Two ideas come out of all of this. Whatever artists make art about, it is personal. If two artists seemingly agree about approach, materials and validity, one will change direction or look for alternatives rather than be tarred with the same brush, as it were. There is nothing new about this. As far back as the Mexica invasion of Mesoamerica, the major settlement of Teotihuacan went out if its way to distinguish itself from all other Mesoamerican urbanisations. Where Maya and Zapotec art drew on a tradition of flowing curves, the sculpture of Teotihuacan shows human and humanoid figures that fit tightly into rectangular blocks. It is what art historians call schismogenesis – conscious cultural inversion. What it amounts to is that artists are a perverse lot, who will always do the opposite to their neighbours or cultural cousins. Biennales attempt to paper over the divides.

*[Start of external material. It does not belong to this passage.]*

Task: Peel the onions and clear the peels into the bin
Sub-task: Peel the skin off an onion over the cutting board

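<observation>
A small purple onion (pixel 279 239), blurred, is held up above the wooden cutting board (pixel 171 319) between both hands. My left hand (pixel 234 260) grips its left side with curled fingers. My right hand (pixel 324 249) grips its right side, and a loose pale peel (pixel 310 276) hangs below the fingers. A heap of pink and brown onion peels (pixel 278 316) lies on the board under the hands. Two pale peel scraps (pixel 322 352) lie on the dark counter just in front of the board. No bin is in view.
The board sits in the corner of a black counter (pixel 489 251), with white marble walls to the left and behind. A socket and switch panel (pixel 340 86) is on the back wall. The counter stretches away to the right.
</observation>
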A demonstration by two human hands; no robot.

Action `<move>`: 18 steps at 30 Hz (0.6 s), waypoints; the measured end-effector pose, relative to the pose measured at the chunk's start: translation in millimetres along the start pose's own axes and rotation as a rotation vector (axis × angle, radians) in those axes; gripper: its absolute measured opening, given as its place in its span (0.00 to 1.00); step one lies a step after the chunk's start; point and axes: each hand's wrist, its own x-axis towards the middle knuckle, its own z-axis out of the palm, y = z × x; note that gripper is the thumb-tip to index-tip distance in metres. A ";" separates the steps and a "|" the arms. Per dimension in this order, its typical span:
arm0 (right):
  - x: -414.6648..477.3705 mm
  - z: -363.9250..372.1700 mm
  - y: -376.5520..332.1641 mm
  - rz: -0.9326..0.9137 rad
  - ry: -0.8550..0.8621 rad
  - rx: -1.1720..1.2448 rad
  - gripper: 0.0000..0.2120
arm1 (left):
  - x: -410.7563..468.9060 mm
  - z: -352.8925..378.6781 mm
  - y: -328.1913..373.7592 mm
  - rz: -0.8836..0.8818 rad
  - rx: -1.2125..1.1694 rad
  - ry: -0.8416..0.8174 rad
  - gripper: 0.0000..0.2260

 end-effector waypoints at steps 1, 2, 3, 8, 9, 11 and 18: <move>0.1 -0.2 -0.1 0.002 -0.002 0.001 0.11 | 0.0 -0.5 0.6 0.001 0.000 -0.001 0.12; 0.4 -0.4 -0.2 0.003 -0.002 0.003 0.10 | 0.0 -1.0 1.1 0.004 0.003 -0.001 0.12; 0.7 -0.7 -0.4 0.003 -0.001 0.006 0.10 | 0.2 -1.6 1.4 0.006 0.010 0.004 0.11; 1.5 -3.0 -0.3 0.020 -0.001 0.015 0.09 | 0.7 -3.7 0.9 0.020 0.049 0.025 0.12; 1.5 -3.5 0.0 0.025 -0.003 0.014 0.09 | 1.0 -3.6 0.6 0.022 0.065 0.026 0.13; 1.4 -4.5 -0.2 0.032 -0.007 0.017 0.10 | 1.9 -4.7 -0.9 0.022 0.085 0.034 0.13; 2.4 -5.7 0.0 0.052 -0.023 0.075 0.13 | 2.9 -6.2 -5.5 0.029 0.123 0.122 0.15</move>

No matter what selection committees deem to be the representative art of the day to hang or be installed in a Biennale pavilion, there is no guarantee that they have ‘got it right’ or that the artist/exhibit will even be remembered once the exhibit is over let alone become a beacon of cultural representation – unless a book is written about it. What is more likely is that being hung as the representative artist will be forever emblematic of a time, a place and art thinking that seeks to draw artificial battle lines.
[1] Gardiner. K Australia at the Venice Biennale, Miegunyah Press 2021.